When is the last time you used public transportation.

How good is the public transportation where you live and work.

 

Masako and I went to a U of M football game a year ago. The Big House seats nearly 110K people, and parking anywhere near there on game day is an expensive/tedious proposition. We decided to park for free at the shopping mall a mile and a half south of the stadium and take the bus in.

 

We got on the right bus route - but going in the wrong direction.
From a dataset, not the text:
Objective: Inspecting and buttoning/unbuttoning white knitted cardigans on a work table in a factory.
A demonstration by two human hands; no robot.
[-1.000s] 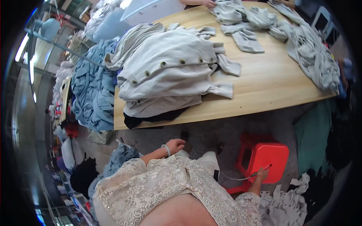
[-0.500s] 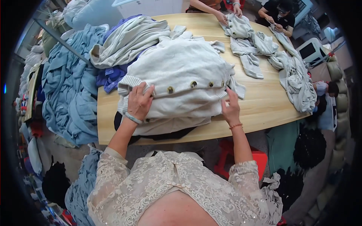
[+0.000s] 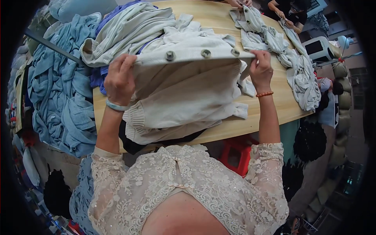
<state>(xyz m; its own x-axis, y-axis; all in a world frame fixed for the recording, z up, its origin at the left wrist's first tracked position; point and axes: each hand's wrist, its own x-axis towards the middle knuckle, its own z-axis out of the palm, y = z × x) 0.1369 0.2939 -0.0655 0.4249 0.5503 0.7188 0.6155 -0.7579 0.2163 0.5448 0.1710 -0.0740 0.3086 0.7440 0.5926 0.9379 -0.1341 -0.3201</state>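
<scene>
Between my two hands a cream knit cardigan (image 3: 188, 58) is stretched by its buttoned edge, which is lifted off the pile with dark round buttons showing along it. My left hand (image 3: 120, 78) grips the left end of this edge, fingers closed. At the right end, my right hand (image 3: 261, 66) pinches the same band. Under the raised edge lie more cream knit garments (image 3: 180, 102) with ribbed cuffs, stacked at the near side of the table. A dark cloth (image 3: 131, 143) pokes out beneath them.
The wooden table (image 3: 270, 92) holds cream knits (image 3: 129, 33) over purple garments at back left. Blue garments (image 3: 62, 90) are heaped left. Across the table, another person's hands (image 3: 239, 3) hold a buttoned cream knit (image 3: 252, 19); a second person (image 3: 288, 15) works beside. A red stool (image 3: 237, 156) stands below.
Both hands have closed on the buttoned edge and raised it up and away from me, pulling it taut. Before, they lay on the flat cardigan. The view has shifted slightly.
</scene>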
The bus driver himself was fantastic, he saw we wanted to go to the stadium, realized we were going in the wrong direction, and immediately handed us a transfer token and figured out the best place to drop us off to catch a different-route bus that would take us there.

 

He dropped us off, and we examined the schedule for the new bus: it wouldn't come by for about 45 minutes. Screw this, we said, and walked the two miles to the stadium, meeting our friends quite a bit later than expected. (Ordinarily we wouldn't have minded walking even the original 1.5 miles, but we were carrying chairs and beer and stuff for a tailgate party.)

 

And that was the last time I used Ann Arbor's bus system. Russell pegged one problem with public transit, i.e. the public. The other, IMO, is the sparseness of service: buses come too infrequently around here.

 

Also, on workdays I go out for lunch. If I'm on foot, I pretty much have to choose between the four restaurants in the strip-mall next door; that would get old after a while. Car? Far greater options.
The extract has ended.